Lo Scriba del faraone dimostra quanto il passato sia affascinante, ma non tutto ciò che è stato deve e può avere continuità nel mondo presente. Alcune storie raccontate in questa raccolta devono costituire un monito affinché il dolore sofferto da quelle persone non debba più essere patito da altri.

È il caso di una giovane madre nell’Anatolia del XIII a.C costretta dalla fame a vendere la figlia per soldi, delle donne cinesi del 246 a.C, impossibilitate dalla legge a denunciare le violenze subite dai mariti violenti, di Semidea Poggi, monaca del convento di San Lorenzo, costretta a prendere i voti da un sistema sociale che non permetteva alle donne di disporre da sole della propria vita.

Semidea fu accusata di eresia a causa delle sue canzoni, unico svago in quel luogo tetro e cupo nel quale l’avevano rinchiusa.

Queste sono le sue parole:

Signore, che vita ho vissuto?

Ho sprecato vaneggiando i mesi e gli anni,

ho considerato il monastero un carcere e ho accettato

volontariamente di essere prigioniera di tiranni malvagi.

Misera, non riconoscevo la mia fortuna, ed espressi

Solo quei miei canti che erano infelici,

mentre invocavo abissi su abissi,

ascoltando solo voci di distruzione e orrori.

Con il suo Lo scriba del faraone, articolato in trenta storie distanti tra loro nel tempo e nello spazio, Costantino Andrea De Luca ci ricorda che il nostro presente è indissolubilmente legato al nostro passato, e che i nostri sentimenti sono gli stessi provati dagli uomini e dalle donne che ci hanno preceduto.

Madri, mariti, studenti, lavoratori come noi.
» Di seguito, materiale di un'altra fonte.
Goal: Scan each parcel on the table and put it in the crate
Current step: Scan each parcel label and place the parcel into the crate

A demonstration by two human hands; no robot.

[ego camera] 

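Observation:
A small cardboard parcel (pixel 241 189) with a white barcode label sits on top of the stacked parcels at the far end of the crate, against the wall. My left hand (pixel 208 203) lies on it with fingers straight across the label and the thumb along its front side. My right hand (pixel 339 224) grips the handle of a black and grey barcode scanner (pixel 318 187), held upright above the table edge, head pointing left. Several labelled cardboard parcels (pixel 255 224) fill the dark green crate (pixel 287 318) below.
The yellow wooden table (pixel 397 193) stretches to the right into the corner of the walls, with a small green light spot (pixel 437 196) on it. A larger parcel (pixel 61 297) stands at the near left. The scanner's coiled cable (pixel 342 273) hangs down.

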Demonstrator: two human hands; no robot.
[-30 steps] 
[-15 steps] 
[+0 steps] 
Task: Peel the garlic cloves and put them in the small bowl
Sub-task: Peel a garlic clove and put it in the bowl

Perché le emozioni umane – come ricorda l’autore – sono rimaste sostanzialmente le stesse nel corso della storia, e l’empatia può attraversare i millenni legandoci ai nostri avi.

Ho particolarmente apprezzato la conclusione dell’opera: per completare il cerchio, e quindi inserire il racconto di una vita contemporanea, l’autore ha deciso di mettersi a nudo e offrire al lettore la sua storia. Una storia, una vita, comune a molti: un percorso universitario sbagliato, la depressione che avanza, il momento di confusione e la passione che illumina il domani.

Sebbene non classificabile come romanzo storico, consiglio Lo scriba del faraone a tutti coloro che cercano una lettura incentrata su elementi storici accertati e al contempo piacevole e divertente.